Est-ce que la course à « l'invisibilité » peut être comparée à la course à la cuirasse qui sévissait du temps des navires de lignes ? Si oui, on chercherait, comme pour la cuirasse, à tout protéger, sauf l'essentiel, ce qui permet au navire de combattre avec efficacité et de continuer à combattre. L'invisibilité est peut être la nouvelle cuirasse, rêvée, qui focalise l'attention sur la défensive. Hors, quand le navire passe à l'attaque, il se découvre, fatalement. En outre, l'époque est aux organes déportés du navire, ce qui obligerait, pour obtenir le navire invisible, à ce que ceux-ci le soient aussi.
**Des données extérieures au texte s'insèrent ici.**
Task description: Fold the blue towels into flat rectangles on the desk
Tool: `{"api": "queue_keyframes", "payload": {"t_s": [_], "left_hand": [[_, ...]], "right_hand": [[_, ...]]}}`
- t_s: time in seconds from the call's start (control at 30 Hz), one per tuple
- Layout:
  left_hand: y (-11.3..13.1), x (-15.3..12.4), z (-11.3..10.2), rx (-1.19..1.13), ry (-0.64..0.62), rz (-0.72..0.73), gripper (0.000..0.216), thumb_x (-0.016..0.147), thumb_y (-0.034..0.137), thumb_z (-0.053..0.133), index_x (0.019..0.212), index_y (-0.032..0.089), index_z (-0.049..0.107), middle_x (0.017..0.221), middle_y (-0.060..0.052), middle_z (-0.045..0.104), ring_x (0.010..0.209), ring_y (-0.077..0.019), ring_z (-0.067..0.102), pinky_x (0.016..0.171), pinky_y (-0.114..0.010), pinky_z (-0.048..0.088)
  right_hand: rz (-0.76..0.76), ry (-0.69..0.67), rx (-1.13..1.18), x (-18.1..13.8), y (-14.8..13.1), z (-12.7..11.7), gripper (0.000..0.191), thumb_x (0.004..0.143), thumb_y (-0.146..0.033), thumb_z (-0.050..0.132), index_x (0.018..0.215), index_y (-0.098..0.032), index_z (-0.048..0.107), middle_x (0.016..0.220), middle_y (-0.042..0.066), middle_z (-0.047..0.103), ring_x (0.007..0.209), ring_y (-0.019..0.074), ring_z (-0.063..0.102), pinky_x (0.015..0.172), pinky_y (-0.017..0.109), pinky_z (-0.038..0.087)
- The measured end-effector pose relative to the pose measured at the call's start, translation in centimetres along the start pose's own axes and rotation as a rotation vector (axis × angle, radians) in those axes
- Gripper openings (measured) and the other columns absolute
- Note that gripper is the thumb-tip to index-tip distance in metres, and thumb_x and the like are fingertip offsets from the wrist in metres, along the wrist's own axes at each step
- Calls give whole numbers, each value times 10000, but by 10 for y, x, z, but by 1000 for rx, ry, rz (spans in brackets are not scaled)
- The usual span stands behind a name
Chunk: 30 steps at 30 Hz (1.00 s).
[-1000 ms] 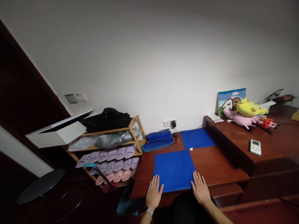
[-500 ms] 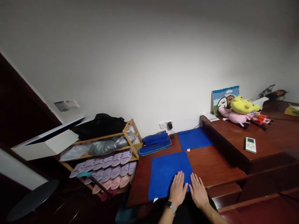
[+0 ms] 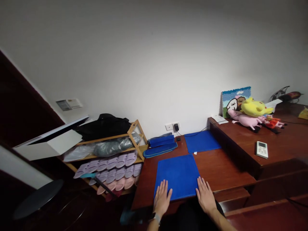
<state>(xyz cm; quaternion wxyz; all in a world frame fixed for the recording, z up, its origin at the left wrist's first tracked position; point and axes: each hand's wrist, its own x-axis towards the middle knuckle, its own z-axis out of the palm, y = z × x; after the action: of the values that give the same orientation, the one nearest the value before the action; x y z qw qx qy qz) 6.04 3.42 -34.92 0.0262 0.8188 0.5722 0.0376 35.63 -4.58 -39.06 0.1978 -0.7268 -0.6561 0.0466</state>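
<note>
A blue cloth (image 3: 177,175) lies spread flat on the reddish-brown wooden table (image 3: 141,183). My left hand (image 3: 162,197) rests with its fingers stretched out on the cloth's near left corner; a watch is on that wrist. At the near right edge of the same cloth, my right hand (image 3: 206,194) lies flat, its fingertips touching the border. Neither hand holds anything. Farther back, a second blue cloth (image 3: 202,141) lies flat by the wall. Several folded blue cloths (image 3: 160,146) are stacked at the table's back left.
On the left, a wooden rack (image 3: 137,136) carries slippers (image 3: 112,162) and a black bag (image 3: 103,126). A raised desk (image 3: 243,142) to the right bears plush toys (image 3: 256,107) and a white remote (image 3: 261,149). A black plug (image 3: 176,127) sits in the wall socket.
My left hand has slid left across the cloth to its near left corner, away from my right hand. The right hand stays at the right edge. The view has shifted slightly.
</note>
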Motion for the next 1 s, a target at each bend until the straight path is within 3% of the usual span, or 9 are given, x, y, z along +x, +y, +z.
{"api": "queue_keyframes", "payload": {"t_s": [0.07, 0.17, 0.37, 0.67, 0.9, 1.0], "left_hand": [[-31, -11, 0, 8, 30, -51, 674, 1071, 570, 223, 1655, 234, 209, 1709, -72, 253, 1575, -274, 252, 1278, -526, 277], [-52, -22, 3, -12, 57, -45, 664, 1075, 553, 234, 1658, 238, 198, 1712, -66, 246, 1573, -263, 259, 1275, -511, 289], [-50, -25, 11, -23, 115, -42, 652, 1078, 540, 235, 1657, 243, 205, 1708, -53, 261, 1573, -259, 258, 1284, -507, 278], [-52, -27, 16, -30, 135, -60, 643, 1077, 534, 253, 1653, 253, 206, 1706, -20, 252, 1570, -250, 270, 1286, -476, 297], [-60, -27, 15, -29, 112, -65, 640, 1071, 519, 285, 1657, 300, 151, 1698, -8, 280, 1560, -259, 296, 1268, -502, 336], [-48, -15, 8, -34, 151, -91, 648, 1070, 499, 283, 1663, 274, 148, 1706, -22, 271, 1569, -271, 271, 1278, -514, 312]], "right_hand": [[15, -28, -2, 0, -1, -2, 642, 1052, -435, 244, 1606, -130, 352, 1680, 58, 286, 1577, 259, 235, 1297, 487, 180], [32, -60, -9, -1, 0, -2, 655, 1047, -443, 249, 1612, -123, 329, 1686, 58, 273, 1581, 251, 215, 1302, 480, 169], [43, -100, -17, 9, 5, 0, 652, 1045, -458, 226, 1618, -166, 331, 1682, 55, 296, 1575, 260, 232, 1294, 509, 182], [89, -176, -41, 73, 0, -18, 673, 1034, -420, 187, 1618, -107, 306, 1685, 80, 284, 1572, 257, 239, 1285, 493, 201], [46, -132, -46, 69, 5, -7, 675, 1032, -433, 174, 1633, -135, 252, 1704, 33, 222, 1586, 234, 188, 1296, 476, 166], [34, -128, -22, 69, 4, -9, 659, 1035, -440, 187, 1630, -172, 278, 1697, 13, 244, 1586, 230, 194, 1294, 485, 174]]}}
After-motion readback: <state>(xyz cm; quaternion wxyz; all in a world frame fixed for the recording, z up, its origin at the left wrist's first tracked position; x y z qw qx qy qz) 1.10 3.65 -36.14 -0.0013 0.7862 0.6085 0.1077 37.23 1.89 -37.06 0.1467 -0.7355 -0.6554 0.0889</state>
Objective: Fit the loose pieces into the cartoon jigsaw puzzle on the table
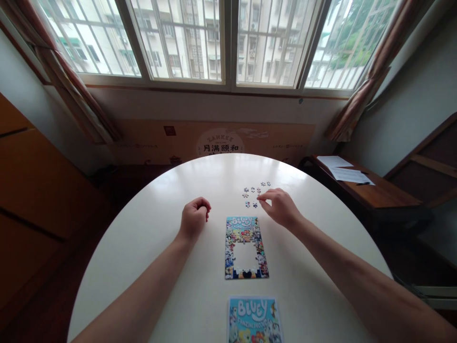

Ce débat pourrait prendre un tour nouveau quand il sera imaginable d'utiliser des canons électromagnétiques contre des navires : le porte-avions sera-t-il coulé par une sorte de nouveau navire de ligne qui franchirait tout les écrans de détection d'un groupe aéronaval ?


Notes de bas de page :

1 "Cour de Tactique de 1903, tome II, page 4", Amiral Darrieus.
2 "La liaison des armes sur mer", Amiral Castex.
3 L'éperon fit son grand retour au XIXe siècle, après la bataille de Lissa de 1866 où un cuirassé autrichien, le Ferdinand Max, éperonna un cuirassé italien, et le coula.
4 "Etude sur le combat naval", Amiral Daveluy, p. 48.
5 "Etude sur le combat naval", Amiral Daveluy, p. 56.
6 "Cour de Tactique de 1903", tome III, p. 344, Amiral Darrieus.
7 "Cour de Tactique de 1903", tome III, p. 165 et 166, Amiral Darrieus.
8 "Du razzle-dazzle au navire invisible", article publié le 6 août 2009, par Clarisse, sur Alliance Géostratégique.